The Journal Gazette
 
 
Tuesday, June 22, 2021 1:00 am

Justices side with college athletes

Says NCAA can't limit education benefits

Associated Press

WASHINGTON – The Supreme Court decided unanimously Monday that the NCAA can't enforce rules limiting education-related benefits – like computers and paid internships – that colleges offer to student athletes.

The case doesn't decide whether students can be paid salaries. Instead, the ruling will help determine whether schools decide to offer athletes tens of thousands of dollars in those benefits for things including tutoring, study abroad programs and graduate scholarships.

The high court agreed with a group of former college athletes that NCAA limits on the education-related benefits that colleges can offer athletes who play Division I basketball and football are unenforceable.

Justice Neil Gorsuch wrote for the court that the NCAA sought “immunity from the normal operation of the antitrust laws,” which the court declined to grant.

Under current NCAA rules, students cannot be paid, and the scholarship money colleges can offer is capped at the cost of attending the school. The NCAA had defended its rules as necessary to preserve the amateur nature of college sports.

But the former athletes who brought the case, including former West Virginia football player Shawne Alston, argued that the NCAA's rules on education-related compensation were unfair and violate federal antitrust law designed to promote competition. The Supreme Court upheld a lower court ruling barring the NCAA from enforcing those rules.

As a result of the ruling, the NCAA itself can't bar schools from sweetening their offers to Division I basketball and football players with additional education-related benefits. But individual athletic conferences can still set limits if they choose.

“It is our hope that this victory in the battle for college athletes' rights will carry on a wave of justice uplifting further aspects of athlete compensation,” Steve Berman, an attorney for the former college athletes, said in a statement following the ruling. “This is the fair treatment college athletes deserve.”

The players associations of the NFL, the NBA and the WNBA urged the justices to side with the ex-athletes, as did the Biden administration.

Also, six Division I conferences, including the SEC, ACC and Pac-12, are urging the NCAA to implement a stopgap measure that would allow college athletes to earn money off their fame before a federal law is passed.

In a letter obtained by The Associated Press and sent to the head of the Division I Council, the conference commissioners recommended the council refrain from adopting the proposed reforms to the NCAA's name, image and likeness compensation rules. The council is scheduled to meet today and Wednesday.

The letter was first reported on by ESPN.

NCAA President Mark Emmert also sent a memo to the association's member schools Friday, pushing for an NIL solution before the end of the month when six state laws go into effect. In that memo obtained by AP, Emmert said if membership did not act on an NIL proposal, he was prepared to take executive action.

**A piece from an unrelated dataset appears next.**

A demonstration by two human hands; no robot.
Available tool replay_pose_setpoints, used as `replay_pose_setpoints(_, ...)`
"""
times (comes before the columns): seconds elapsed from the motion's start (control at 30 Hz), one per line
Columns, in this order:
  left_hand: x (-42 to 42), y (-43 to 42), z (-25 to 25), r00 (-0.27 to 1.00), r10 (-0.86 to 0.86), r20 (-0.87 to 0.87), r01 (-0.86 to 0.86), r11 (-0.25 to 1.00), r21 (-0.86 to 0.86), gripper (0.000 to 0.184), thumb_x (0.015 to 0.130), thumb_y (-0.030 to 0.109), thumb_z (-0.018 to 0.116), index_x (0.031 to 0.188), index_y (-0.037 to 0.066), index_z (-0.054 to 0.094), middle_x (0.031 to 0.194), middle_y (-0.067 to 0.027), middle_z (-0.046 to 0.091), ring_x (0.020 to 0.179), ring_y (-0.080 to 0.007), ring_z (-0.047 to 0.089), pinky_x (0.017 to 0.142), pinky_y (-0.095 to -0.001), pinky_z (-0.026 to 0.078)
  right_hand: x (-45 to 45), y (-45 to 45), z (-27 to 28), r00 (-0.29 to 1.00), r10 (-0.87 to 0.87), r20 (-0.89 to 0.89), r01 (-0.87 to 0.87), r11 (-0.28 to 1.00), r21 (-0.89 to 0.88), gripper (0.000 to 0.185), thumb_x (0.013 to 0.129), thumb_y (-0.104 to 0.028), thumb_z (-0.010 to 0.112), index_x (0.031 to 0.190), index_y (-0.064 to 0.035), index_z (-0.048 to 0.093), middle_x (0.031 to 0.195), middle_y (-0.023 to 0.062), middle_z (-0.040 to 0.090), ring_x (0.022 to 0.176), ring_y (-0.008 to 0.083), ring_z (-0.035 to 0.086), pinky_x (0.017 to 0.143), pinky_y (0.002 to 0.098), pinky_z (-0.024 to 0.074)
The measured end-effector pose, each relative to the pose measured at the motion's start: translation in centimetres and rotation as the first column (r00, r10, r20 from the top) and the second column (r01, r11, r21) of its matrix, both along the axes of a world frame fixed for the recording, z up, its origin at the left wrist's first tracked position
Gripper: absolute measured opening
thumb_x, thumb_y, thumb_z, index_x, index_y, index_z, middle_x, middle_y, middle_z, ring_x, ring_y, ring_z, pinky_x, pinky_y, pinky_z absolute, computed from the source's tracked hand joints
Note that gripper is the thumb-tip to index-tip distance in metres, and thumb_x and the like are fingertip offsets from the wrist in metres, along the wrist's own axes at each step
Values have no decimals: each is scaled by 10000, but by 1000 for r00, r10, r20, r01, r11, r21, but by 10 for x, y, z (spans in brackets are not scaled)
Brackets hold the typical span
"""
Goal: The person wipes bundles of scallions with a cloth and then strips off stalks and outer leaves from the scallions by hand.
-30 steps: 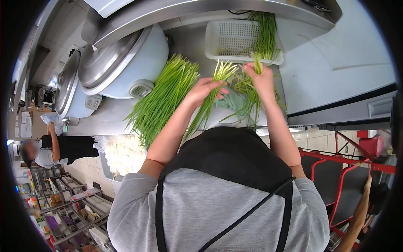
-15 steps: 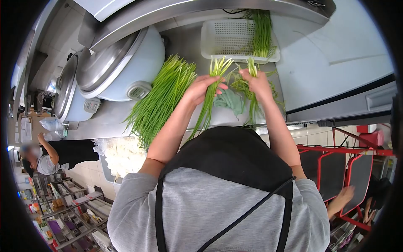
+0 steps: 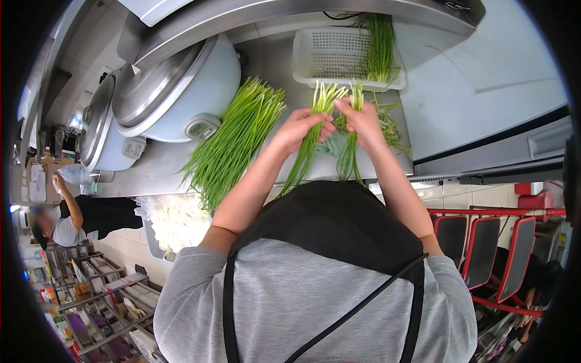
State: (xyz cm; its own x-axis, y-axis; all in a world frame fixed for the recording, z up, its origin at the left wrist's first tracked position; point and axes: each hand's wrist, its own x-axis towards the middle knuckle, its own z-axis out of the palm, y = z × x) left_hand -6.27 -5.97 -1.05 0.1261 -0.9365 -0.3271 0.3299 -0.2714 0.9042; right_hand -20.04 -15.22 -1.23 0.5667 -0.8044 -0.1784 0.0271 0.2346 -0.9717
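Note:
My left hand (image 3: 307, 128) is closed round a bunch of garlic chives (image 3: 301, 164), pale ends up and green leaves hanging toward me. Close beside it, my right hand (image 3: 361, 123) grips a smaller bunch of chives (image 3: 348, 160), its thumb near the left bunch. A large pile of chives (image 3: 236, 142) lies on the steel counter left of my hands. Loose chive scraps (image 3: 392, 124) are strewn to the right of my right hand. Behind the hands a green cloth (image 3: 330, 145) shows only in part.
Beyond my hands sits a white perforated basket (image 3: 330, 72) with chives (image 3: 380, 51) at its right end. Two large rice cookers (image 3: 175, 91) (image 3: 109, 136) stand on the left. Below the counter is a tub of pale pieces (image 3: 178, 224). Another person (image 3: 75, 218) stands far left.
My right hand has moved left, bringing its chives near the left bunch. My left hand has shifted slightly right. The hand at lower right is gone from its earlier place.

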Motion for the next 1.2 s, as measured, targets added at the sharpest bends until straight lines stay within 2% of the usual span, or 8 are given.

The NCAA has asked Congress for a federal NIL law that would preempt state laws and help provide a uniform standard for its more than 1,100 member schools. But lawmakers in Washington are not close to passing a bill.

The six conferences said the NCAA's proposal would be vulnerable to legal challenges and would be invalid in states with their own NIL laws. The commissioners for the Metro Atlantic Athletic Conference, Sun Belt Conference and Southwestern Athletic Conference also signed the letter to Penn athletic director Grace Calhoun, who chairs the Division I Council.

They also sent a proposed alternative to the NCAA's current NIL proposal that would go into effect July 1 if adopted. That proposal was obtained by the AP.

The proposal would allow athletes in states with NIL laws to follow those laws when they go into effect. Schools in states without NIL laws would adopt their own policies that would permit athletes to be paid by third parties – but not by boosters – for things such as endorsements, personal appearances and sponsored social media posts.